Work through the data below and copy out every line where "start" is found.

» Available data
+ + +
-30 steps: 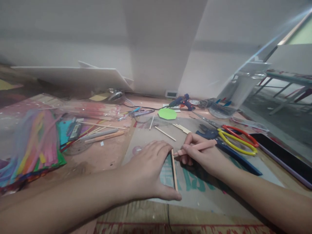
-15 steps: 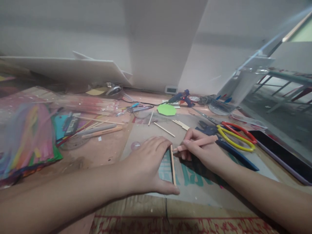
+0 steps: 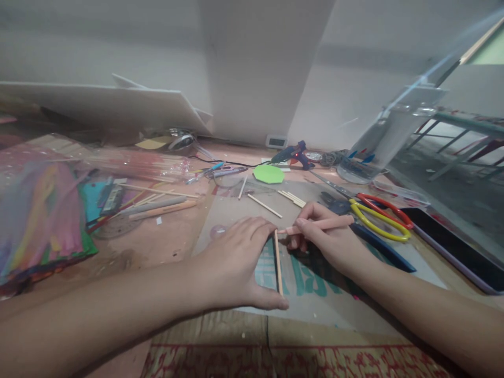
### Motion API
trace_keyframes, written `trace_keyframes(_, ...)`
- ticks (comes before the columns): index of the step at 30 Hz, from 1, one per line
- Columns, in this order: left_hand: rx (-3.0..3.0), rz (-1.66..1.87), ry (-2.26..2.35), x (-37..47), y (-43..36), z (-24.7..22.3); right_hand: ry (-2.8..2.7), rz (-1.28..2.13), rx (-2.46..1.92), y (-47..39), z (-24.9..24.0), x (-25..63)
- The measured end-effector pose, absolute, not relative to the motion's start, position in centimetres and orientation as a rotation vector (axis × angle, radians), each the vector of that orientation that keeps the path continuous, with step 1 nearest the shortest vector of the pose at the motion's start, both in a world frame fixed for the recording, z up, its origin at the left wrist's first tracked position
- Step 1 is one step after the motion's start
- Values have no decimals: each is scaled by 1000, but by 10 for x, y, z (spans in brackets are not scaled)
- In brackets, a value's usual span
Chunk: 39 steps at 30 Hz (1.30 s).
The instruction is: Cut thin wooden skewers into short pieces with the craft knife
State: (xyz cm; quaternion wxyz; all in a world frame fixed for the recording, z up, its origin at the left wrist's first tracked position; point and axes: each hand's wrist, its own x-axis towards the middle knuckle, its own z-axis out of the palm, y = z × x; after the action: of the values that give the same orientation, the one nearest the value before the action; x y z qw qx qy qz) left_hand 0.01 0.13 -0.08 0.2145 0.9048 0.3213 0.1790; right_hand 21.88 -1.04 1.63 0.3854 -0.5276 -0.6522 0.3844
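My left hand (image 3: 240, 262) holds a thin wooden stick (image 3: 279, 265) lengthwise between its fingertips at the far end and its thumb at the near end. My right hand (image 3: 325, 236) is closed on a peach-coloured pen (image 3: 328, 224), whose tip meets the stick near its far end. Beneath both hands lies a grey board (image 3: 220, 210) with teal lettering. Beyond them are a loose stick (image 3: 264, 206), a small group of sticks (image 3: 290, 198) and a bright green paper polygon (image 3: 268, 174).
Scissors with red and yellow handles (image 3: 380, 223), dark blue-handled pliers (image 3: 384, 249) and a phone (image 3: 452, 249) lie at the right. A glue gun (image 3: 297, 155) and clear jar (image 3: 364, 157) stand behind. Colourful strips (image 3: 47, 220) and pens (image 3: 163, 210) are at the left.
The pen tip has moved slightly away from me along the stick, up to its far end. My left hand keeps its hold on the stick. The view has shifted a little.
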Motion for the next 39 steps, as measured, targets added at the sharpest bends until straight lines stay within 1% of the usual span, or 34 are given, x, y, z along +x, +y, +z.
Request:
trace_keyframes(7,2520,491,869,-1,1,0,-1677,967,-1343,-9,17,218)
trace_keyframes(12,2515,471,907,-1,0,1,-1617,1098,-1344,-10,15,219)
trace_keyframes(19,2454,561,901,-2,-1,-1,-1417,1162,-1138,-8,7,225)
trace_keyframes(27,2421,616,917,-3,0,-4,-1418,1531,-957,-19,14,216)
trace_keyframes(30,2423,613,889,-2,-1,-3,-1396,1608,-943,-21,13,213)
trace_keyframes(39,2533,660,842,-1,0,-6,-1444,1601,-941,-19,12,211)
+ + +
» Answer to the problem
- The measured end-effector pose, absolute, not relative to the motion's start, position in centimetres and orientation as a rotation vector (axis × angle, radians), each the vector of that orientation that keeps the path continuous, with step 1 nearest the shortest vector of the pose at the motion's start, both in a world frame fixed for the recording, z up, its origin at the left wrist's first tracked position
- Step 1 is one step after the motion's start

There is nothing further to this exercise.